* _Task instructions_: Look for "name" in the listing below. Gather each line that contains it.

---------- Information ----------

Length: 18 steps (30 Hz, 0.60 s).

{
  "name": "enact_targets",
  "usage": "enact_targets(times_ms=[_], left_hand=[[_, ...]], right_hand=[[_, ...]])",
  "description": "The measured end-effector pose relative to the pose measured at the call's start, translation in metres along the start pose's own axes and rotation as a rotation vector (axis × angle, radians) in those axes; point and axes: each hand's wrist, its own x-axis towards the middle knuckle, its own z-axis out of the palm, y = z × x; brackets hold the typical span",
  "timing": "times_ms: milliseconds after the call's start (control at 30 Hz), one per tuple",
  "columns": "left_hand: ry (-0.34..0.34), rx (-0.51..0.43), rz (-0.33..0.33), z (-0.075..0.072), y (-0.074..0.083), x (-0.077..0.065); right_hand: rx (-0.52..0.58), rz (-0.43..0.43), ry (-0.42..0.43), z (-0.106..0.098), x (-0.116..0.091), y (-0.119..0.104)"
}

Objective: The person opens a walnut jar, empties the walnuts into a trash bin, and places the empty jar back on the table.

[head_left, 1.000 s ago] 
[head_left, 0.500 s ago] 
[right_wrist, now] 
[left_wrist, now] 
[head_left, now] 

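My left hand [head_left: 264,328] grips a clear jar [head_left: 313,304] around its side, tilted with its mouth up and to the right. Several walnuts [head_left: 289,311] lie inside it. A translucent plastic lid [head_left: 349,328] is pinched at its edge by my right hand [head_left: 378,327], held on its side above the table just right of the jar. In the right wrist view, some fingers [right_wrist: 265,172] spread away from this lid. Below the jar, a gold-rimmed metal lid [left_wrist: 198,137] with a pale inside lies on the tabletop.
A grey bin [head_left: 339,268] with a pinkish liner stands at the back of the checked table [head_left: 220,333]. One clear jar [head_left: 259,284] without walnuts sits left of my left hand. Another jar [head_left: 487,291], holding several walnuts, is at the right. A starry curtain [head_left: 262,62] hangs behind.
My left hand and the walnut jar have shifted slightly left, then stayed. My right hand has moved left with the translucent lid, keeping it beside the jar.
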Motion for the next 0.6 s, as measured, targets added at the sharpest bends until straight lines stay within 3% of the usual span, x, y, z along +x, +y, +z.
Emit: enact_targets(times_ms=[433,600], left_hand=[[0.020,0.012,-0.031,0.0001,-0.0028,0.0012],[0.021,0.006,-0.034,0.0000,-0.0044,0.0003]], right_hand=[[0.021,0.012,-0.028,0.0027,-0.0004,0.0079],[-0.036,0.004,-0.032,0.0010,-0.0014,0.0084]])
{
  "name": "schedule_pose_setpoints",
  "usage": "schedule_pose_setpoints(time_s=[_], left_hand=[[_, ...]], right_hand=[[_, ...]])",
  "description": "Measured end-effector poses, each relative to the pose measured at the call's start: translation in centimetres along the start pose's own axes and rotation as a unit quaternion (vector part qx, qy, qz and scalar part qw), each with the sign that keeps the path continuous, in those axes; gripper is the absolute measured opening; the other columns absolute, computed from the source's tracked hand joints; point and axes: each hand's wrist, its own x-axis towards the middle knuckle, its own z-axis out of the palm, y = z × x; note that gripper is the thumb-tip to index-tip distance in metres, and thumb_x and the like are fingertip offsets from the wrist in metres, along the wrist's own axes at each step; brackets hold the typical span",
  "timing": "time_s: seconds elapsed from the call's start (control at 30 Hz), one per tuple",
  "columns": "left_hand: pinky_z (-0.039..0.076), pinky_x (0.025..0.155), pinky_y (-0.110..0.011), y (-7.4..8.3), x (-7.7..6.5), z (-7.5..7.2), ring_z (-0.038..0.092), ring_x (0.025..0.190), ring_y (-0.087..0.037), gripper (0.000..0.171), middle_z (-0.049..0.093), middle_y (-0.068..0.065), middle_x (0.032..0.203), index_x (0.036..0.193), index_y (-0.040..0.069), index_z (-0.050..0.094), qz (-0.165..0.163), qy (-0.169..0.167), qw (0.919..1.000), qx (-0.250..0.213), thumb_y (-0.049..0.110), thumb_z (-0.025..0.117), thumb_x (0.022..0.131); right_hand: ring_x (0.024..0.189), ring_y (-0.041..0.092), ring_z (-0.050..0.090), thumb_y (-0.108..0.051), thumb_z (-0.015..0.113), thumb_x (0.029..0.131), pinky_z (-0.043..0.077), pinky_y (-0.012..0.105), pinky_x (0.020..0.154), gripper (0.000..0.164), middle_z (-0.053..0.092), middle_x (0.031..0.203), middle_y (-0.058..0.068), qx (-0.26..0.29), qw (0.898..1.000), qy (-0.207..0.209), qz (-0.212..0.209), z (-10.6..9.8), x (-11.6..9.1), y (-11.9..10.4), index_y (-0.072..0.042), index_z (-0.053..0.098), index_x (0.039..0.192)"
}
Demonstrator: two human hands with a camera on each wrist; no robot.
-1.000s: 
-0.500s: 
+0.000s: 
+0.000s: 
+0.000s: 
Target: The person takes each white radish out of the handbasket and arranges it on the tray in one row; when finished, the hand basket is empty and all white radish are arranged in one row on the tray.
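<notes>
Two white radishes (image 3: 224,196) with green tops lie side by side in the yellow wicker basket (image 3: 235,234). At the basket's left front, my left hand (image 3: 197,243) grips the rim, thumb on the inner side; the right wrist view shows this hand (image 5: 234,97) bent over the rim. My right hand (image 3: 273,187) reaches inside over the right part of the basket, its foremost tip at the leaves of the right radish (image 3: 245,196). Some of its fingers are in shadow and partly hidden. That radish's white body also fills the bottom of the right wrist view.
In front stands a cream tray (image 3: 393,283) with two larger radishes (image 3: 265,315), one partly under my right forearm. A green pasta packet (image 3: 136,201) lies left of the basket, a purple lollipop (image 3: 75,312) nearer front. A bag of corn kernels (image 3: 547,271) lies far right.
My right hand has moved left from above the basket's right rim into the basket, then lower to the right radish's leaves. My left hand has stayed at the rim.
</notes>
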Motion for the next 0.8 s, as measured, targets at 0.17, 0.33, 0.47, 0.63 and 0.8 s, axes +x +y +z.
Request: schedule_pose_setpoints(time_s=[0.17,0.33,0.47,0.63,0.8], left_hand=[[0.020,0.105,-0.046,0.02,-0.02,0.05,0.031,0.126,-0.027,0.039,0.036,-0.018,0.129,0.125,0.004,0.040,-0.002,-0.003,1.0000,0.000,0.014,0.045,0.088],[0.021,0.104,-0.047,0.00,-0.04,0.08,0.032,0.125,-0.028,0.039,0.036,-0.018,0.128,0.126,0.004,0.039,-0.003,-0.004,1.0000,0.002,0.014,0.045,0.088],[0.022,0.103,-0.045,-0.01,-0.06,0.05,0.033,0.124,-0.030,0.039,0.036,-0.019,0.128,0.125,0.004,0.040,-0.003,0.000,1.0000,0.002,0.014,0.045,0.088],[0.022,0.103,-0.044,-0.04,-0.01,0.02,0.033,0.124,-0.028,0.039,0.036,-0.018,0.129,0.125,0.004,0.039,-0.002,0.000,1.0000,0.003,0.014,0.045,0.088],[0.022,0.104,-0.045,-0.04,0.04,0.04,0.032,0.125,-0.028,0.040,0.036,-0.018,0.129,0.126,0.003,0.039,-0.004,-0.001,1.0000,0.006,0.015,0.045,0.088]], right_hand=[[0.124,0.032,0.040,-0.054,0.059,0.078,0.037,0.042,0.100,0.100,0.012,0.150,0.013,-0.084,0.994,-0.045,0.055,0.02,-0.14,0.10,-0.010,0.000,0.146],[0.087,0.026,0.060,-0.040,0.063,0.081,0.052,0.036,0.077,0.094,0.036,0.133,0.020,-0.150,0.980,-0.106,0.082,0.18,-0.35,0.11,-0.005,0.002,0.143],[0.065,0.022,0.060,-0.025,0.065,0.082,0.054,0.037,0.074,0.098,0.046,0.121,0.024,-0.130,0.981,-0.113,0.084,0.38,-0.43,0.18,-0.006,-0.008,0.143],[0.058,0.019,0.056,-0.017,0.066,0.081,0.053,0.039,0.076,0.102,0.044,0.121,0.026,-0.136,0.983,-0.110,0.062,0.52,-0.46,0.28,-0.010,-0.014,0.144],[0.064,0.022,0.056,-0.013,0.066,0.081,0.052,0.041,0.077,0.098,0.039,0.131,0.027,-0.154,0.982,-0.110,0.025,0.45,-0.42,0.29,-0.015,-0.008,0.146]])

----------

* _Answer for the task_:
  "name": "enact_targets",
  "name": "schedule_pose_setpoints",

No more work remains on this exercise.